Assignment — Take the lines from the beginning of the data below through the line holding "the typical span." and return exactly those.

*** Opening Excerpted records ***

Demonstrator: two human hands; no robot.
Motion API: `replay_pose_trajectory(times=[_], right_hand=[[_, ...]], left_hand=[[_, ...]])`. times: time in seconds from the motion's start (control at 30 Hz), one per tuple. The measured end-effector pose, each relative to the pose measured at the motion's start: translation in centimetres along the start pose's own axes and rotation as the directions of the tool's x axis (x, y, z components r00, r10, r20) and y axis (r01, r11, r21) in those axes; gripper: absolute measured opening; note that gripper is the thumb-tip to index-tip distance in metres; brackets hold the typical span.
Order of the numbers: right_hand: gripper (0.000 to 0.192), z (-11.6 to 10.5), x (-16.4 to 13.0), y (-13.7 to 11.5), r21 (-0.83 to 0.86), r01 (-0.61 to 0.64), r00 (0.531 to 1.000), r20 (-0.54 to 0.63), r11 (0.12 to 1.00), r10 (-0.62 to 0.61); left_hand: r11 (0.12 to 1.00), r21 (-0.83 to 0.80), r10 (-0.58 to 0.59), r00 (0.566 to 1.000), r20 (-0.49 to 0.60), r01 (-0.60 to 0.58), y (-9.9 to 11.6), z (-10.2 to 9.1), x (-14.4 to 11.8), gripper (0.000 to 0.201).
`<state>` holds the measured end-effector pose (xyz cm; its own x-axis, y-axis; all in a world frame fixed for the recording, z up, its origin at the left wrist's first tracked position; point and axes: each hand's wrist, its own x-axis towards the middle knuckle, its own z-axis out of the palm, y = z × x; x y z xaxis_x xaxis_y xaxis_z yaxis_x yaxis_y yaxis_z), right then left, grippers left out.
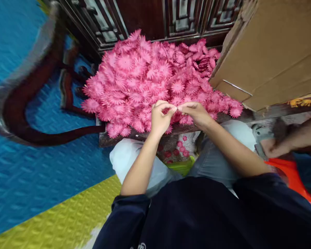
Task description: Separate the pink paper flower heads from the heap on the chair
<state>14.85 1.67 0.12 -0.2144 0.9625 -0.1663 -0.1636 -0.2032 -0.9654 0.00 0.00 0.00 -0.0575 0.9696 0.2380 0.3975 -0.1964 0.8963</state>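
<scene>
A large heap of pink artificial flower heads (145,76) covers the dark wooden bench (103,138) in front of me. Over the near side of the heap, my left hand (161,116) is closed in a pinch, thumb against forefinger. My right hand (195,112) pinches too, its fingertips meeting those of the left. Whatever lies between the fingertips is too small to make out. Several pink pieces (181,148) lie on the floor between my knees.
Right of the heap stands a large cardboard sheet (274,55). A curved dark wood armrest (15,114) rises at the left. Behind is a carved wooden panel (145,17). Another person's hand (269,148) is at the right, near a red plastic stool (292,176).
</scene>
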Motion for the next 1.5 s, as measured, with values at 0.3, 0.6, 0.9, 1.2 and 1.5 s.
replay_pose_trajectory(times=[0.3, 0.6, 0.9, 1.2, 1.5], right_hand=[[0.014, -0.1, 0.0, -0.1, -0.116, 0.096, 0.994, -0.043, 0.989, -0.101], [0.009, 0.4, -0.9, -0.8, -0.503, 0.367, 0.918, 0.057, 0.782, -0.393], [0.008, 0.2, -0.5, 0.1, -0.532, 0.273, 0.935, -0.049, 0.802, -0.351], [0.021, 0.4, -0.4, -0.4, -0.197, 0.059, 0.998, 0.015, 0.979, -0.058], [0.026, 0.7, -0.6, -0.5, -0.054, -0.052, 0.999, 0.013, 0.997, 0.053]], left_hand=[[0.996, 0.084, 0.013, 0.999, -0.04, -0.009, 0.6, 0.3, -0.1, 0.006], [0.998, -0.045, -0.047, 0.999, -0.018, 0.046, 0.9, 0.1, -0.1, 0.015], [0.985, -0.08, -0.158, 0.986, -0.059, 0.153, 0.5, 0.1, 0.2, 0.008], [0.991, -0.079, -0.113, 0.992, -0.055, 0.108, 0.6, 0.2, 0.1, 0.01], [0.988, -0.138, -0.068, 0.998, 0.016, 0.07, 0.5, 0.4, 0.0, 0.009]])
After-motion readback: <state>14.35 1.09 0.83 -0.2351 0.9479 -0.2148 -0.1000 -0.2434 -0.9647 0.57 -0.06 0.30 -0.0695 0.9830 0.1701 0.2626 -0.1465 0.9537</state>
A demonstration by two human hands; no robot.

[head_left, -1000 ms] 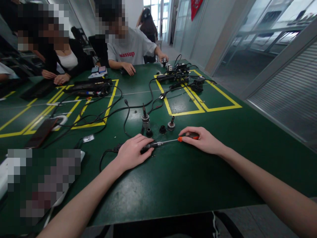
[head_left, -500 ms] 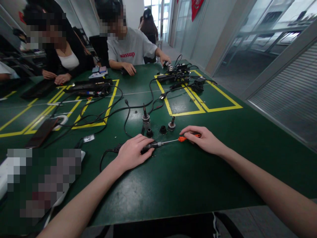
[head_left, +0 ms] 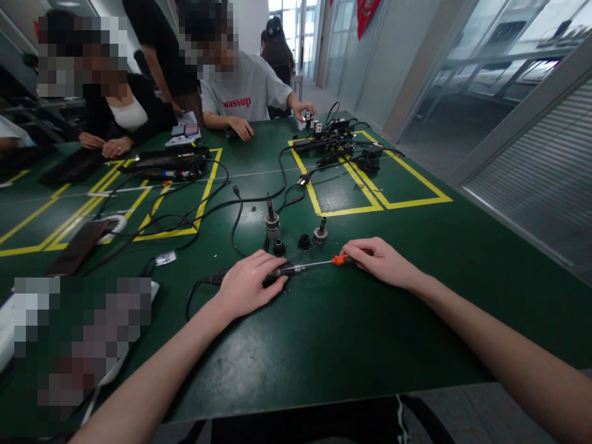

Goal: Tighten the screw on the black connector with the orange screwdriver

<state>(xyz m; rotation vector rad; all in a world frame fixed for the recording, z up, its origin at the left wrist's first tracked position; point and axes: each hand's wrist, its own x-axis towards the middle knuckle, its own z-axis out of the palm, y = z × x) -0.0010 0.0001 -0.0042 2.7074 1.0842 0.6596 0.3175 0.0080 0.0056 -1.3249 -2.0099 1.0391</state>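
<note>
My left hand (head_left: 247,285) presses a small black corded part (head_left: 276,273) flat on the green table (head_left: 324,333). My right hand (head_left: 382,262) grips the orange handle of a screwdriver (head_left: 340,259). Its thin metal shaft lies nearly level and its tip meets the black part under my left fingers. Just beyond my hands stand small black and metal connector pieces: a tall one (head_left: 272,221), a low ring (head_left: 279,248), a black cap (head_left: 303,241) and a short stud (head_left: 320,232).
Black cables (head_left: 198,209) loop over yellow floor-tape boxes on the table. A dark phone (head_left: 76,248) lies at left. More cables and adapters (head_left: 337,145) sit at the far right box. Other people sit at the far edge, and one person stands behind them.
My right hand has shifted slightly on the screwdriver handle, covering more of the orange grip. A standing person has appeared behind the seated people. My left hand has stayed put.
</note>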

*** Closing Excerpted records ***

Task solution —
Demonstrator: two human hands; no robot.
Motion API: `replay_pose_trajectory(times=[_], right_hand=[[_, ...]], left_hand=[[_, ...]])`. times: time in seconds from the motion's start (control at 30 Hz), one per tuple. The measured end-effector pose, each relative to the pose measured at the motion's start: translation in centimetres along the start pose's own axes and rotation as the directions of the tool's x axis (x, y, z components r00, r10, r20) and y axis (r01, r11, r21) in those axes; gripper: absolute measured opening; note that gripper is the thumb-tip to index-tip distance in metres; brackets hold the typical span.

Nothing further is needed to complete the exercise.